I went in and changed my settings through the ETC box.  Now I run water temp from 140-170 and hibrinate at 120.  Letting the water temp reduce 20 additional degrees has made a big difference in the amount of wood that I am using, no scientific data but seems to have reduced my trips to the woodpile by about 40-50%


----------



## sdrobertson (Dec 31, 2007)

I've been doing this for several years now.  I have a CB 6048 and the factory setting is 185 degrees, but when the outside temp is averaging above 20 degrees I set the control down to 175 (which shuts off the air supply at 175 and opens it at 165).  I have a forced air system that I have on a programable thermostat that during the day, the house is at 76 degrees, but at night I set it back to 70 for sleeping comfort.  I do save alot of wood while it is set lower, but when it gets to be a really cold spell I can tell a big difference in the amount of time it takes to heat the house back up to the 76 degree mark.  I just watch the weather and adjust the boiler temp to respond to what the forcast is.  I once went all the way down to 160 degrees and was not satisified with the amount of time my blower on the furnance was running so I found that 175 is just about right for the setup I'm using.  Like you, I don't have a specific amount of wood saved, but I also have had to load the boiler with less wood for the same comfort in my home.


----------



## Eric Johnson (Dec 31, 2007)

Thanks for that, pd. I don't know why it wouldn't apply to any other boiler, indoor or outdoor. It would be nice to see a chart or other documentation of the relationship between system temps and efficiency.

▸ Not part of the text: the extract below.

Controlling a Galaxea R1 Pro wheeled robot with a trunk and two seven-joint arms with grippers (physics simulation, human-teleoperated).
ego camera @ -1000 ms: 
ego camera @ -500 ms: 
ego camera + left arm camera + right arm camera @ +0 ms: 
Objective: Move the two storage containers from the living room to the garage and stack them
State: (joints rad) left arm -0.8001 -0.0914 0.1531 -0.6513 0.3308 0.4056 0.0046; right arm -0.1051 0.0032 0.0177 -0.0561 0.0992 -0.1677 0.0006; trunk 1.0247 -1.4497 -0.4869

My only concern would be low return water temps. Do you have a mixing valve or some other way of controlling the temp of the water returning to your boiler? I know that low-temp return water corrosion it's a big concern with gasifiers, but I think it's a concern, to some extent, with all boilers.


----------



## sdrobertson (Dec 31, 2007)

I'm not sure on low water return temp, as this boiler holds 393 gallons and I'm running a 3/4 inch line to the heat exchangers and back I don't know how much it mixes in before the water touches any of the metal in the firebox.  It would be an interesting thing to know though.


----------



## Eric Johnson (Dec 31, 2007)

I read somewhere that the lower you can run your water temp, the more efficient your system. At least I think I read that somewhere.

You can buy an outdoor thermostat that will make the temp adjustment for you, I believe, sd. I think my EKO controller can be set up to do that as well.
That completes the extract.